The best that can be hoped-for is the insinuation of fifth columnists into the two principal parties, in the hope of mitigating the worst of their excesses while simultaneously planting the seeds for new thinking. As it will operate in the political realm, the third way will require compromises of its advocates that will surely sully the purity of their vestments.
Ambition and expectations have to be managed. A close encounter of the third kind cannot be easily consummated; arriving at our desired destination is necessarily an organic process. Recalibrating thinking across the length and breadth of a country as large, diverse and divergent as Nigeria is a long game and failure to affirm and reaffirm that at the outset rises to malice aforethought.
The premise is worthy but our citizens are impatient, with good cause. Our dialectic is the need for immediate change and its implausibility given our present political architecture.

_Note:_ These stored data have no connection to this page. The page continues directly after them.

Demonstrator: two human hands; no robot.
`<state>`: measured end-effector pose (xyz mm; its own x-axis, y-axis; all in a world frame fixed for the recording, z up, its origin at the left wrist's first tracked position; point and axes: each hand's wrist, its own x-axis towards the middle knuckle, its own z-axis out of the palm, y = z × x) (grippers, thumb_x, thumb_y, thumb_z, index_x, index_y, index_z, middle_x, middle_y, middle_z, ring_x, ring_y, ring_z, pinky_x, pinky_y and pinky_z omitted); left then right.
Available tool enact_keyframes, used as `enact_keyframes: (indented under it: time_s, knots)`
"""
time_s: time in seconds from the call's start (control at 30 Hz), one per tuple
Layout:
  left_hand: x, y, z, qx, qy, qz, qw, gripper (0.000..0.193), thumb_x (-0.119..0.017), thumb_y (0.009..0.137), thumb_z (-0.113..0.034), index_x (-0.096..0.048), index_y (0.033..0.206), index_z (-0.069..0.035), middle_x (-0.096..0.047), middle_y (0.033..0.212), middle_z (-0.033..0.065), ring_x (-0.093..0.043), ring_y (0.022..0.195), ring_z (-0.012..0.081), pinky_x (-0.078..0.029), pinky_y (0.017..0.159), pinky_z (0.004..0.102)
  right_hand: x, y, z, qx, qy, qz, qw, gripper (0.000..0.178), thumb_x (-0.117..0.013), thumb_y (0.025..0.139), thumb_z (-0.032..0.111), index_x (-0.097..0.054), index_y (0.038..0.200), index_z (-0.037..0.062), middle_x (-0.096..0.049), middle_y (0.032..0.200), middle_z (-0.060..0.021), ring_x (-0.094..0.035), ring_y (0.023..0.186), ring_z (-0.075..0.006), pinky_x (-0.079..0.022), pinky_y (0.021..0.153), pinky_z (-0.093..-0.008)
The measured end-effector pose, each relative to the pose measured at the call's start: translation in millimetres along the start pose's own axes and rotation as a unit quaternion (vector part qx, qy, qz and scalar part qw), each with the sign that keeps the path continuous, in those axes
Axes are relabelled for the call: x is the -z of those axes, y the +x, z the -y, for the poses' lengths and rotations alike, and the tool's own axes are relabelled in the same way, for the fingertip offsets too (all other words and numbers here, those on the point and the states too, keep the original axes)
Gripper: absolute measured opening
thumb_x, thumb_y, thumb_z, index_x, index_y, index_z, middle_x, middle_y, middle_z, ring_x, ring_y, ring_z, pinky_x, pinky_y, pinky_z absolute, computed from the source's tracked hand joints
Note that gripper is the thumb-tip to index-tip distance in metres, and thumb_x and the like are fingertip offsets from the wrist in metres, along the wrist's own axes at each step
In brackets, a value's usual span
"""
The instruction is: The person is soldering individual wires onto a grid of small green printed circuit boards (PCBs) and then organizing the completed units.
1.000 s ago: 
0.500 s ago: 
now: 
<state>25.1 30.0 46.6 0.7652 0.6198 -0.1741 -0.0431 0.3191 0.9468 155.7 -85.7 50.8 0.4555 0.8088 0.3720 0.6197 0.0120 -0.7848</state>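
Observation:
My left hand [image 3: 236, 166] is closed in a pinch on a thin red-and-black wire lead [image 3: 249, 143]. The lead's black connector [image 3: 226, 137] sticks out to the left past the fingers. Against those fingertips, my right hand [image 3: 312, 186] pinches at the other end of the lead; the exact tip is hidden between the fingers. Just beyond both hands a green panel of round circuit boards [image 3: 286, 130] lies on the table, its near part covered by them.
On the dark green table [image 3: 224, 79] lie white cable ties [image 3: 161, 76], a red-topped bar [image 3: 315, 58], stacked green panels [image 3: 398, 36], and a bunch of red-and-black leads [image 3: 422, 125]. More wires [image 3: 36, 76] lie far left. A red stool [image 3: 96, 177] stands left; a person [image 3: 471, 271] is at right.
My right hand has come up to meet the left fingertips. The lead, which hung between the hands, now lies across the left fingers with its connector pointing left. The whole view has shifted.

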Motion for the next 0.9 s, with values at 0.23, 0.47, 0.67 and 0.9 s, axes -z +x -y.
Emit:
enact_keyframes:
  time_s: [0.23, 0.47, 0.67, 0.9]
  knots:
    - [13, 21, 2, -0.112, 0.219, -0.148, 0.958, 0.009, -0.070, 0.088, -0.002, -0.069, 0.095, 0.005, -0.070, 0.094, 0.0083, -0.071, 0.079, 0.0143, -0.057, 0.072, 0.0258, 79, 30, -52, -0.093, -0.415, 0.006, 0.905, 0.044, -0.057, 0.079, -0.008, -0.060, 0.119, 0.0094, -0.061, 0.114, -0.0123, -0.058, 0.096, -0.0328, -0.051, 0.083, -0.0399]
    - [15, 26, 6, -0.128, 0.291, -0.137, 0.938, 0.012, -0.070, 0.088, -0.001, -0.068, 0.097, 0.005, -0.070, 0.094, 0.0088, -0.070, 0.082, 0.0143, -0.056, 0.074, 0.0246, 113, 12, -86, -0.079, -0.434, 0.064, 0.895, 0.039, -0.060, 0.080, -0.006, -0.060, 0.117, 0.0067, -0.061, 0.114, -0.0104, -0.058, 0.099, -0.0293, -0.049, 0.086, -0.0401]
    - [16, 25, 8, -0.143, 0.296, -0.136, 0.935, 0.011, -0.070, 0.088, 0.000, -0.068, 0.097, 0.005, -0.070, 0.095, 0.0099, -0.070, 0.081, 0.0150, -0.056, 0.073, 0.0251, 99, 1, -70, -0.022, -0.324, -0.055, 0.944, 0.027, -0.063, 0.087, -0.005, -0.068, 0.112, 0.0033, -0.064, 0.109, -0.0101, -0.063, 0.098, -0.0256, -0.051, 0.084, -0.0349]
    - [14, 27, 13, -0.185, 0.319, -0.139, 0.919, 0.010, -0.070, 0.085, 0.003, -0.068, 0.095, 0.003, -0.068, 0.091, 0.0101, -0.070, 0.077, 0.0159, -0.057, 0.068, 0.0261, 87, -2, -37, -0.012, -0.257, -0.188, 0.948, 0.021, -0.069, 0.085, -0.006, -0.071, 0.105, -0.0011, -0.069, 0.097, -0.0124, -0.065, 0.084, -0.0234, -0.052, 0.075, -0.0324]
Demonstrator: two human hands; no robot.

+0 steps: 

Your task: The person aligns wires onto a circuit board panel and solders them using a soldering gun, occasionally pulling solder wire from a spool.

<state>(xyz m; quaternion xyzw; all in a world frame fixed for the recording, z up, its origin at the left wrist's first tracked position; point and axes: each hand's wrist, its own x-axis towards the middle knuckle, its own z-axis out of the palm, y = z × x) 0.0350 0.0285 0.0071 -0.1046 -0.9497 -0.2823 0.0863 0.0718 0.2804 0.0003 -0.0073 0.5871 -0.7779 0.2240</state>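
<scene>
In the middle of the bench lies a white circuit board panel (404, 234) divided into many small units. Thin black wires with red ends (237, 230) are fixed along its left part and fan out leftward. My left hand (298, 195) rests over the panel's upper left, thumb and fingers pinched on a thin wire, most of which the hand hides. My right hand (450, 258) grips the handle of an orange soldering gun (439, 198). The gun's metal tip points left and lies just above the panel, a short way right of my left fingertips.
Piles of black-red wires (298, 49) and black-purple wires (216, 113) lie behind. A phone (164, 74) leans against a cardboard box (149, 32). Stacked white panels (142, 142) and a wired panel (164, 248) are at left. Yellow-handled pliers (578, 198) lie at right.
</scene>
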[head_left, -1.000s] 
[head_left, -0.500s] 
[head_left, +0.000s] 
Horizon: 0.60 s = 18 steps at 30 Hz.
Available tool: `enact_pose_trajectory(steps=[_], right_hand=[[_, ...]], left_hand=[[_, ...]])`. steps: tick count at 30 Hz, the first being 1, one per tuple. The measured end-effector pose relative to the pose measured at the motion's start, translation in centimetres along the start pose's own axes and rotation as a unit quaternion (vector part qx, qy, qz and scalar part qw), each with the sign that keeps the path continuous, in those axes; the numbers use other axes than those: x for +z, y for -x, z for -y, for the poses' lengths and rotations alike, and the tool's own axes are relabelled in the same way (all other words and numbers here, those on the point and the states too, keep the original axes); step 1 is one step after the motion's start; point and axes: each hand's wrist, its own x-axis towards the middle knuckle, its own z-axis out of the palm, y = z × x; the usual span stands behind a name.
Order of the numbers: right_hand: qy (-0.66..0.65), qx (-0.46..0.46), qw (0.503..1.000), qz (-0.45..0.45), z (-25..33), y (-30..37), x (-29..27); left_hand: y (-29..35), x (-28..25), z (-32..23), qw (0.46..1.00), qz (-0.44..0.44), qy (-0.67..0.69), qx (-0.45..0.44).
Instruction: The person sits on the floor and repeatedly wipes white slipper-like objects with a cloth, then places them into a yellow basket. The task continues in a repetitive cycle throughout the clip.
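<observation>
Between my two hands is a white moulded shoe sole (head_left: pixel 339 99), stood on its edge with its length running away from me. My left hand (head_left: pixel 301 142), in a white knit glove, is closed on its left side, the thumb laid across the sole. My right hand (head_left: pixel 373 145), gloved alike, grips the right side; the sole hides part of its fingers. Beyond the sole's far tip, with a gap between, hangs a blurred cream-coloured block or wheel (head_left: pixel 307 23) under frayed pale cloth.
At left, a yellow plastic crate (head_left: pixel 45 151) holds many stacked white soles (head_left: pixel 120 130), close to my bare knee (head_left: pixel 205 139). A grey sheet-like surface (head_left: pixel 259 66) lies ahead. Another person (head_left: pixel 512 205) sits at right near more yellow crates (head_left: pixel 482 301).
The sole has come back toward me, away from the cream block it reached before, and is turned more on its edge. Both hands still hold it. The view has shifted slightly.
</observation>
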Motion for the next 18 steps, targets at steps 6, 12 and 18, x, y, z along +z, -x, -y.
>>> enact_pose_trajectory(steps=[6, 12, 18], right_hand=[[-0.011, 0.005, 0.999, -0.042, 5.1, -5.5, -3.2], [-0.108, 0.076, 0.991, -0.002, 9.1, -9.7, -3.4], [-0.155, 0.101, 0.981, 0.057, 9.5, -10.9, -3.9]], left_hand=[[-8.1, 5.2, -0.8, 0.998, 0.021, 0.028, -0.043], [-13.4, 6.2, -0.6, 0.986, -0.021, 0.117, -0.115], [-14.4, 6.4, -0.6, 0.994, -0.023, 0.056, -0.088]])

The rot of entitlement has set in so deep that correcting it must be sweeping and systemic, and we must be wary of the oversimplification of our latter-day merchants of change. In an age in which everyone knows what everyone knows, we need no longer fall prey to the populists that have crowded out our political space.
The narrative underlying the search for a third way is the same as that of all the other cries that have gone unheeded, strangulated at birth by political elite stuck in its own here and now. Nigerians have long been long-suffering and are too disposed to bowing, scraping and touching their forelock; their distinguished, honourable and eminent persons by and large do not rise to those exalted prefixes. We can and must inculcate respect for constituted authority, while hand-in-hand with that demanding that occupants of public office earn our respect before receiving it.
We would do well to approach with an abundance of care and caution as we engage the messengers. How many of them would have snapped off PMB’s hand if he had offered them a ministerial appointment in 2015 (even given what they know now)? How many are what they say they are in public when behind closed doors? How much skin do they have in the game?
Indeed, how many acknowledge that quintessentially African rabbit hole we must have fallen down, at the end of which General Buhari is venerated as the continent’s anti-corruption icon? It is parlous fare. That disconnect between the hubris of the AU and its leaders, and our experiences of our own anti-corruption campaign is a reminder of how otherworldly continental realities remain.
Nigeria, Africa’s putative leading light, thrashes about like a fish out of water. Its commitment to democracy and the war against corruption is exalted more in word than in deed. The near-wholesale absence of bona fides amongst political practitioners is mirrored in the drivel they dish out. It must be by their deeds that our politicians are judged, not by their words.
As the politician’s stock in trade is words however, the Nigerian citizen must learn to weaponise those words they so casually sprinkle when soliciting for votes. Their words and their word must be regularly resurrected, so that the prospect of being confronted with them constantly hovers over them.
While elections are central to representative democracy, they must not become an end in themselves. Politics is about winning power more than it is about winning arguments, which is why political parties are more invested in elections than they are in the articulation and advancement of ideas. The ideas space too must be nurtured and cultivated however if we are to bring an end to a politics without borders. Perhaps, inadvertently, a close encounter of the third kind may yet progress this space.
Beware ye the fruit of the poisoned vine!